Patterns and Outcomes of Obesity Using Body Mass Index in Patients Hospitalized with Acute Cardiovascular Disorders: A Retrospective Analysis of 7284 Patients in a Middle Eastern Country

Author:

Abid Abdul Rehman1,El-Menyar Ayman23ORCID,Singh Rajvir4ORCID,Gomaa Mohamed1,Habib Said1,Abdelrahman Ahmed Shaaban5,Asaad Nidal1,AlQahtani Awad1,Al-Thani Hassan6,AlBinali Hajar1,Al Suwaidi Jassim13

Affiliation:

1. Cardiology Department, Heart Hospital, Hamad Medical Corporation (HMC), Doha P.O. Box 3050, Qatar

2. Vascular Surgery, Clinical Research, Hamad Medical Corporation (HMC), Doha P.O. Box 3050, Qatar

3. Department of Clinical Medicine, Weill Cornell Medical School, Doha P.O. Box 24144, Qatar

4. Cardiovascular Research, Heart Hospital, Hamad Medical Corporation (HMC), Doha P.O. Box 3050, Qatar

5. Cardiology Department, Al Wakrah Hospital, Hamad Medical Corporation (HMC), Al Wakrah P.O. Box 82228, Qatar

6. Department of Surgery, Vascular Surgery, HMC, Doha P.O Box 3050, Qatar

Abstract

Background: We aimed to study the presentation and in-hospital outcomes of obese patients hospitalized for cardiovascular diseases (CVDs) in a Middle Eastern country.
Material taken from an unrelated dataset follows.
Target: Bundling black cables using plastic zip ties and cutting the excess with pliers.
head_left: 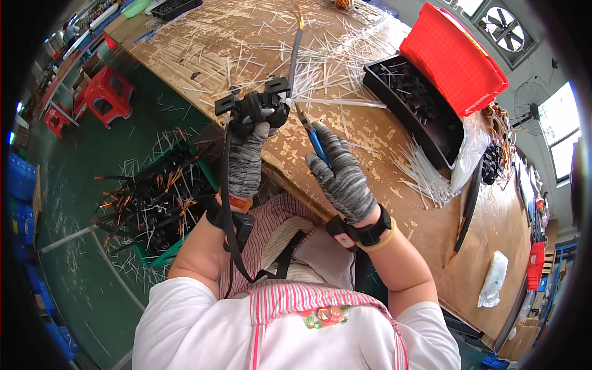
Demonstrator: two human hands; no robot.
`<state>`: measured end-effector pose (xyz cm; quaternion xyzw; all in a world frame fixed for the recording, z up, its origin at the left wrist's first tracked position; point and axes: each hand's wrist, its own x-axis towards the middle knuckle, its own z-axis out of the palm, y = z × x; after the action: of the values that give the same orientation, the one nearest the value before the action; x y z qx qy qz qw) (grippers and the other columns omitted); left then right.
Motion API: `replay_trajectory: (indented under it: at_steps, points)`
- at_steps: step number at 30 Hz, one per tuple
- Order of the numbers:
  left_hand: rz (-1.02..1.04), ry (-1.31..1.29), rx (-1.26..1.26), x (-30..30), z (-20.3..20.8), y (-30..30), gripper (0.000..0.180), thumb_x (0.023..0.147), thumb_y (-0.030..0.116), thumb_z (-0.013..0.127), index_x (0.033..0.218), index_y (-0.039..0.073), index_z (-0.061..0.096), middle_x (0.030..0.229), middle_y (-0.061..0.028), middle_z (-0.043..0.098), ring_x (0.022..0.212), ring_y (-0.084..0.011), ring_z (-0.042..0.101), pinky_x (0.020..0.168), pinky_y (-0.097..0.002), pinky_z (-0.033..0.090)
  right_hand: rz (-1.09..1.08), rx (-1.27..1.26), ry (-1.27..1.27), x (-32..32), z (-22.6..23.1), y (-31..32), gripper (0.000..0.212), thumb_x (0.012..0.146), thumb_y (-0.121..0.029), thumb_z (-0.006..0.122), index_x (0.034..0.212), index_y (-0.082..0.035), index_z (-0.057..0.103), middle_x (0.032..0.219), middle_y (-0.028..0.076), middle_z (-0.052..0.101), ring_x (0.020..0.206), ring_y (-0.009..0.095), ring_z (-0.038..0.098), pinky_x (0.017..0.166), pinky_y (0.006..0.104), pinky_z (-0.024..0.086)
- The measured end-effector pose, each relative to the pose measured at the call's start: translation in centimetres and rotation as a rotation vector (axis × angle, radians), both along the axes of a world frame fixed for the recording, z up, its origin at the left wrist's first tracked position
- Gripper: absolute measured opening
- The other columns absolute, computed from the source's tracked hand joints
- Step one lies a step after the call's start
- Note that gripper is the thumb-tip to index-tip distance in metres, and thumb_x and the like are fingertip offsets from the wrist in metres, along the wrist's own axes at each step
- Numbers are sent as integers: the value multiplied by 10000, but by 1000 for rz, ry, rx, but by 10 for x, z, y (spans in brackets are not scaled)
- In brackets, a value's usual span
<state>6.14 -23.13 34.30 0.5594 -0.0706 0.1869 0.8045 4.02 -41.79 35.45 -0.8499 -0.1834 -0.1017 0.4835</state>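
Note:
My left hand (248,154), in a grey knit glove, is closed around a black cable assembly (251,106) with black plastic clips, above the table's near edge. A black cable (295,57) runs away from it, its bare copper strands at the far end. From the assembly a white cable tie (345,102) sticks out to the right. Blue-handled cutting pliers (319,147) are gripped in my gloved right hand (343,176). Their jaws are at the right side of the assembly, close to the tie. Whether they touch it I cannot tell.
Loose white cable ties (333,68) litter the worn wooden table (296,154). At right stand a black bin (425,126) of small black parts and a red basket (453,58). A green crate (161,258) piled with cable assemblies sits on the floor at left, near red stools (110,94).

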Motion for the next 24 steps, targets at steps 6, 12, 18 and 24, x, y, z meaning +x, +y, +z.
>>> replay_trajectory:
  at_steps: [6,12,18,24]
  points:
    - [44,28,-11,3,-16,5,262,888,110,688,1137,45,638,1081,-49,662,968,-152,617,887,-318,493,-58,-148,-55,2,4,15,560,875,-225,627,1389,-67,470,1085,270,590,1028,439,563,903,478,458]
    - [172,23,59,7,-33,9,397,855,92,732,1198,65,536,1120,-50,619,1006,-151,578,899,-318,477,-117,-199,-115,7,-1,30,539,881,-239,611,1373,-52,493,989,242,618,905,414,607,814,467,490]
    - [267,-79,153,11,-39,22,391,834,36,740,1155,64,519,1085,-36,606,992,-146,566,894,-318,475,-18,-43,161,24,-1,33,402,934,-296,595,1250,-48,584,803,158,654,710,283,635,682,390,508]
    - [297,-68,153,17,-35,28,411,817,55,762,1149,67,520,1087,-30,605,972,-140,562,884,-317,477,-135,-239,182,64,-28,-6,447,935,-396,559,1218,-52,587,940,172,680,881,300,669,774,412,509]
Methods: This retrospective study included patients admitted to the Heart Hospital between 2015 and 2020. Patients were divided according to their body mass index (BMI): Group I (BMI 18.5–24.9), Group II (BMI 25–29.9), and Group III (BMI ≥ 30), by applying one-way ANOVAs and chi-square tests. The obese group (BMI ≥ 30) was graded and compared (Grade I (BMI 30–34.9), Grade II (BMI 35–39.9), and Grade III (BMI ≥ 40)). Results: There were 7284 patients admitted with CVDs (Group I (29%), Group II (37%), and Group III (34%)). The mean age was higher in Group III than Groups I and II (p < 0.001). Male sex was predominant in all groups except for morbid obesity (Grade III), in which females predominated. Diabetes mellitus (DM), hypertension, and dyslipidemia were more common in Group III. Chest pain was more common in Group II, while shortness of breath was more evident in Group III (p < 0.001). Group II had more ST-elevation myocardial infarction (STEMI), followed by Group I (p < 0.001). Atrial fibrillation (AF) was observed more frequently in Group III (p < 0.001). Congestive heart failure (CHF) was common in Group III (19%) (p < 0.001). In the subanalysis, (Grade I (62%), Grade II (22.5%), and Grade III (15.5%)), Grade I had more STEMI, whereas AF and CHF were higher in Grade III (p < 0.001). Percutaneous Coronary Intervention was performed less frequently in Grade III (p < 0.001). In-hospital mortality was higher in Grade III (17.1%), followed by Grades II (11.2%) and I (9.3%) (p < 0.001). Conclusions: In this study, one third of the hospitalized CVS patients were obese. AF and CHF with preserved EF were the most common cardiovascular presentations in obese patients. In patients with CVDs, obesity was associated with higher rates of comorbidities and in-hospital mortality. However, obesity measured by BMI alone was not an independent predictor of mortality in obese cardiac patients.

Publisher

MDPI AG

Subject

General Medicine

Reference58 articles.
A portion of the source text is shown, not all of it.